## Assignment:
Select and reproduce each line of the listing below that bears the string "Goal".

## Source material:
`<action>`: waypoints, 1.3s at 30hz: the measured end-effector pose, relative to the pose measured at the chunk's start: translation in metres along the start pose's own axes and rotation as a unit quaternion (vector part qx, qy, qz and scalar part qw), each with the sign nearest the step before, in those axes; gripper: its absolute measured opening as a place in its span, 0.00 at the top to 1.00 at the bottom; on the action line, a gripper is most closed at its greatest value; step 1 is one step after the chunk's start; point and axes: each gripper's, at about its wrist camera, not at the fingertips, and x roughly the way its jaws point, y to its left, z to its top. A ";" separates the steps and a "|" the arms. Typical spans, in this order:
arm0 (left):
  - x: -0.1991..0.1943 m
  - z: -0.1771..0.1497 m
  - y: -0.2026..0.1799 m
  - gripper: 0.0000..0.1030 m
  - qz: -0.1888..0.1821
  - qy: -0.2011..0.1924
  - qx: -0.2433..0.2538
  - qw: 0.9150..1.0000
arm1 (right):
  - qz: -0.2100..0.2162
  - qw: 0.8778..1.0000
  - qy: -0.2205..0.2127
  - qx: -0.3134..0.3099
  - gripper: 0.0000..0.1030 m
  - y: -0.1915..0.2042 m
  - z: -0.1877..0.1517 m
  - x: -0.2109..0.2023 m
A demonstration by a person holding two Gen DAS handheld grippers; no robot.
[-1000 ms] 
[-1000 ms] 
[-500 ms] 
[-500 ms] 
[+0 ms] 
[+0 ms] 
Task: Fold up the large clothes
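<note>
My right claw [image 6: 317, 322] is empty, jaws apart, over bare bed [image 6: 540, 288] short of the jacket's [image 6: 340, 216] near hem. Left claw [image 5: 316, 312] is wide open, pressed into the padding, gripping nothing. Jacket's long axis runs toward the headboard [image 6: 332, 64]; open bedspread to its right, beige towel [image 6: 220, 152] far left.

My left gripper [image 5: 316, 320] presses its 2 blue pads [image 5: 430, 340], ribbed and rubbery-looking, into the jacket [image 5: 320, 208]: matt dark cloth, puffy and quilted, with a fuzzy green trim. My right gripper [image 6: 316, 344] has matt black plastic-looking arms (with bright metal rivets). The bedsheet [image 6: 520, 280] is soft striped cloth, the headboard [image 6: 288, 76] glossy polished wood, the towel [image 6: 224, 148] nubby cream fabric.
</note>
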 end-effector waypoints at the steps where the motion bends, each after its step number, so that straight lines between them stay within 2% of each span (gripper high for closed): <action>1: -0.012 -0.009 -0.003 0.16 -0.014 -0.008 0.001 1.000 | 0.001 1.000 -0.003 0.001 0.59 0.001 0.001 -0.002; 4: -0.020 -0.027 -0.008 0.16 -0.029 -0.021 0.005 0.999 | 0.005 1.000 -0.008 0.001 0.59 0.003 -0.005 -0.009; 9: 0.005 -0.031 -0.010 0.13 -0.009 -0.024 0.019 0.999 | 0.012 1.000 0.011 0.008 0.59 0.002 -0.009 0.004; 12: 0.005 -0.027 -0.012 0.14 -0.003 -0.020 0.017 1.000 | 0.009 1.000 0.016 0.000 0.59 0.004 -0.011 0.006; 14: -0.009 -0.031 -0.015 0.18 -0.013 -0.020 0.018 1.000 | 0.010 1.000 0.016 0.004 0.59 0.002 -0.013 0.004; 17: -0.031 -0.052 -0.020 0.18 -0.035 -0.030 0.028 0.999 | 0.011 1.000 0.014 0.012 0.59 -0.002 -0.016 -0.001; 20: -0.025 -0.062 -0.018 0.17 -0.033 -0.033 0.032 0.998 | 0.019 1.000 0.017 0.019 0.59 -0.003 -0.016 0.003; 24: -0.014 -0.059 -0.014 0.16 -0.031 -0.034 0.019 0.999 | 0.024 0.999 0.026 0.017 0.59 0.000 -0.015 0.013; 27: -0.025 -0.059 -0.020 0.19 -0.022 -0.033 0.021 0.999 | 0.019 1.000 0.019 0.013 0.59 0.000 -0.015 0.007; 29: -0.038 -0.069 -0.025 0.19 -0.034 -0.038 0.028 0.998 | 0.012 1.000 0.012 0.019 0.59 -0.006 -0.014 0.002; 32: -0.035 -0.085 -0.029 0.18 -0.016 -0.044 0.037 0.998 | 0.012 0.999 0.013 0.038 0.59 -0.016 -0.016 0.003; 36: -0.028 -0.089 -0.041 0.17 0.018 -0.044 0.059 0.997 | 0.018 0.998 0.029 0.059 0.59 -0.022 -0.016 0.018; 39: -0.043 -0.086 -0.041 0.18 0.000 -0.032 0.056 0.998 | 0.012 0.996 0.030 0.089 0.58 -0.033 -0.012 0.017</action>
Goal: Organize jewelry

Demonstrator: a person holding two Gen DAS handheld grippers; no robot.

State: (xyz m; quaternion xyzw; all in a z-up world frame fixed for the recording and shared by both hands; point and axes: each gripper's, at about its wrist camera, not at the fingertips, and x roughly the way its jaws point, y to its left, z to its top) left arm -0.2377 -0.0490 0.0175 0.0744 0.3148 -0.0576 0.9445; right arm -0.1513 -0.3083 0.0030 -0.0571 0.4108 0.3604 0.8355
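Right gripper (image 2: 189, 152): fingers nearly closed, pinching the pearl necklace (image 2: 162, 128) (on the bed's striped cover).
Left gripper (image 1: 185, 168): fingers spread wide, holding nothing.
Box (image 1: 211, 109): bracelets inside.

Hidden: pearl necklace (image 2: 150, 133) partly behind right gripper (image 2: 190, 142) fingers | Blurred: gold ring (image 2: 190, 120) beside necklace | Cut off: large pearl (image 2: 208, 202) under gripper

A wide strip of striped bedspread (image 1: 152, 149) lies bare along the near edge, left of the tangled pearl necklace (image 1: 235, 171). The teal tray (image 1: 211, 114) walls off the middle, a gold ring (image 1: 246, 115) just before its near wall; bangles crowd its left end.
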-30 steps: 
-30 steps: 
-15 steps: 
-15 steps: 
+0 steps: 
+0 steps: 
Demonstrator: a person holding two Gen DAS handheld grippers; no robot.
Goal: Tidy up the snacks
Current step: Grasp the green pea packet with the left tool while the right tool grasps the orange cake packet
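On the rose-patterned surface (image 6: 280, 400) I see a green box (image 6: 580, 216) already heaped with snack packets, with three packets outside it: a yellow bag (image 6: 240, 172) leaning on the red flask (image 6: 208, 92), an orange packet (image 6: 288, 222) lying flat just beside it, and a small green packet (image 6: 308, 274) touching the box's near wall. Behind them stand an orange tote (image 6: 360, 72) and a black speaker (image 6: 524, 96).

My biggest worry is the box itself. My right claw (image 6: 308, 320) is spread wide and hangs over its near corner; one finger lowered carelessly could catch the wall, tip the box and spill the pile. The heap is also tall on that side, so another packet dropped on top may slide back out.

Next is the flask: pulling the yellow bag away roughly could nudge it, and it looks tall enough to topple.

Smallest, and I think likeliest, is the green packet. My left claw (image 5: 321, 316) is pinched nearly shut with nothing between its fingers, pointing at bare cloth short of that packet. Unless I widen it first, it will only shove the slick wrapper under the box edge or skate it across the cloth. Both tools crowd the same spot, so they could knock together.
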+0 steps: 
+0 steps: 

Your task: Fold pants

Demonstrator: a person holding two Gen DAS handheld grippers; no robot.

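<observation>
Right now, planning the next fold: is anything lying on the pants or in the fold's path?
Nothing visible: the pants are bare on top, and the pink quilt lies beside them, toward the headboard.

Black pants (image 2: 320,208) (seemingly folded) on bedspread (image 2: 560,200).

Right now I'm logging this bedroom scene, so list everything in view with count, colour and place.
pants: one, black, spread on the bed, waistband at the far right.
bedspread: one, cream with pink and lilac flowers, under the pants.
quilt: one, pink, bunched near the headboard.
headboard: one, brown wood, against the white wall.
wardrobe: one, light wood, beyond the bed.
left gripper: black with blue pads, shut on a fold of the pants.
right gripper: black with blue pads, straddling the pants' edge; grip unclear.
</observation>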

## Result of the task:
Goal: Organize jewelry
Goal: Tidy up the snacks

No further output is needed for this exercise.